Hey, I am going to show my stupidity for a moment but I have to ask: Why is garb...

danbolt · on Jan 31, 2020

I write C++ for video games, and garbage collection is often shunned in performance-critical systems since it's often nondeterministic and GC pauses can become too long. I think garbage collection could work in games, but it's commonly implemented for use cases that are not video games (eg: servers, desktop applications, etc.)

A programmer writing managed C# in an engine like Unity will often spend a lot of programming time ensuring that the code will not allocate every frame, as the additions to the heap will eventually trigger a pause.

That said, every game and its requirements are different, and some game development might not mind that as much. A C++ engine programmer on a Nintendo Switch is in a very different situation than a hobbyist in JavaScript or a server backend programmer on a mobile game.

pjmlp · on Feb 1, 2020

Just like doing virtual calls or using OS memory allocator used to be shunned by early C++ adopters on the game industry.

I still remember when doing games in Basic/Pascal/C was considered to be like Unity nowadays, real games had to be written in Assembly.

As you say, every game and its requirements are different, and many 8/16 bit games were perfectly doable in C, Pascal, Basic and eventually the community moved along, just like it happened with C vs C++ a couple of years later.

I see the use of GC enabled languages the same way, and C# belongs to those languages that also offer other means of memory allocation, not everything needs to live on the GC heap.

danbolt · on Feb 1, 2020

I think you’re absolutely right here. The reason people often dismiss garbage collection in game programming is the pauses, but if the pauses aren’t noticeable then the reason to dismiss goes away. Computer performance gains over time can totally help dismiss that, much akin to virtual calls or default allocators. The writing on the wall was there after games like Minecraft became a huge hit.

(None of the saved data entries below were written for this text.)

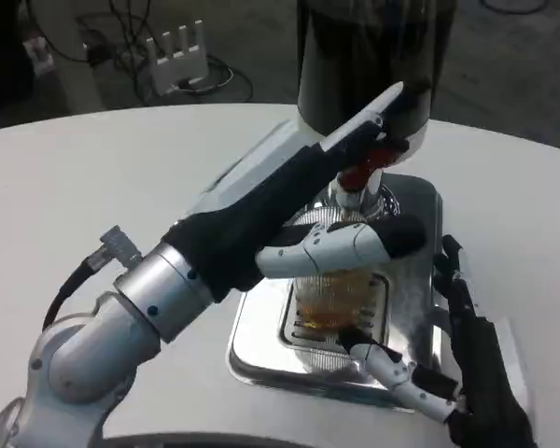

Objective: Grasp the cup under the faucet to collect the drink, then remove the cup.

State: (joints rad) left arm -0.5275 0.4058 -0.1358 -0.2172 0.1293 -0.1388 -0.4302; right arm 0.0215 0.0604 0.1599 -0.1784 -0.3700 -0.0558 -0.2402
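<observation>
A clear cup (334, 297) with amber drink in it stands on the silver drip tray (257, 350), right under the red faucet tap (362, 174) of the dark dispenser (373, 47). My left hand (299, 177) reaches diagonally up to the dispenser. Its fingers (378, 110) lie stretched over the tap and its thumb (355, 243) crosses above the cup's rim. My right hand (481, 369) is at the tray's right front corner with its fingers spread. One white finger (385, 361) points at the cup's base, and the others stand apart from the cup's right side.
The round white table (93, 187) has free room on the left. Its far edge curves behind the dispenser. A white device (177, 58) with cables lies on the floor beyond the table.
</observation>
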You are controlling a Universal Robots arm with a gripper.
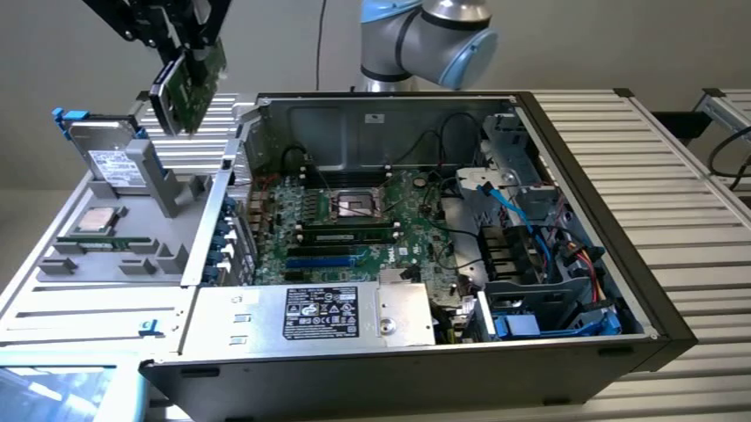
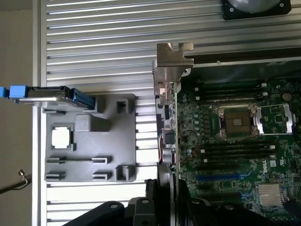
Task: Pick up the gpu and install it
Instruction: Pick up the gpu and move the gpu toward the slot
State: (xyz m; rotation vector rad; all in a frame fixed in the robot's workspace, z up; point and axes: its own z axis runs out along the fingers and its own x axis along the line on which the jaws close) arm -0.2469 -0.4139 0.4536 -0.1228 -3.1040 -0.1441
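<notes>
The gpu [image 1: 188, 83] is held clamped in the gripper [image 1: 178, 46], clear of the grey tray [image 1: 105, 255]; it is judged light, stiff and fragile, best gripped at the board edges

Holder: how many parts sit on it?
2 on the holder: the drive standing upright at the far end, the CPU lying flat in front of it. Nothing seems hidden.

Oblique exterior, top-down wrist, both on motherboard [image 1: 411, 246].
</notes>
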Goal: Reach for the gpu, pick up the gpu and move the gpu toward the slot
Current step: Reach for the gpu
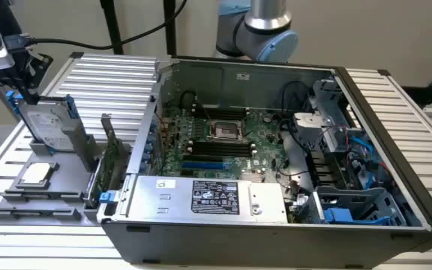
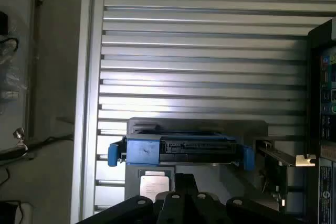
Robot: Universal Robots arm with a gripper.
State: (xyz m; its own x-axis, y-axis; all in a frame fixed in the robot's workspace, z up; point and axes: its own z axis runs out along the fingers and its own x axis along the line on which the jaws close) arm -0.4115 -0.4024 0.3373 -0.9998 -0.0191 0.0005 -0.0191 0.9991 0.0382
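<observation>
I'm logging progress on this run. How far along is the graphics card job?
Nothing looks done yet: the graphics card stands in its gray holder outside the computer case. Under way: the hand hovers above the hard drive, apart from the card. Left: reaching it, gripping it, carrying it to the case.

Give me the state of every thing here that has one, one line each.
gpu: standing on edge in the gray holder, not gripped.
hard drive: upright in the holder.
chip: lying flat on the holder.
computer case: open, side panel off.
gripper: above the hard drive, apart from the gpu.
</observation>
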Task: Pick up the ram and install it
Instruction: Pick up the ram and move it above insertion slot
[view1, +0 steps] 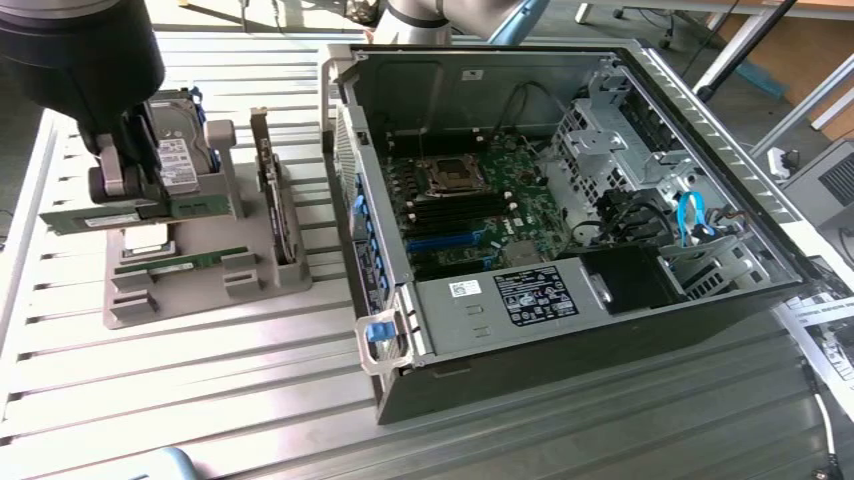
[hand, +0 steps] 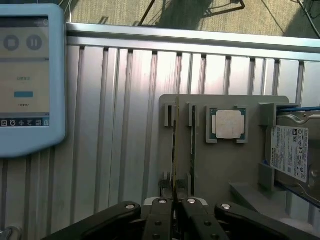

billforsternz · on Jan 31, 2020

Garbage collection is not so much considered a negative thing, but a thing that's inappropriate for the embedded domain. The problem is that garbage collection entails some system code periodically scanning lists of memory allocations to identify stuff that's now garbage that can be recycled. Embedded Devs worry about the scheduling of that code, and how long it could take to run worst case, and whether it will spoil their real time guarantees. There are various mitigation strategies, but for good or evil many individuals and organisations apply a simple "no, we're not going to use GC ever" policy.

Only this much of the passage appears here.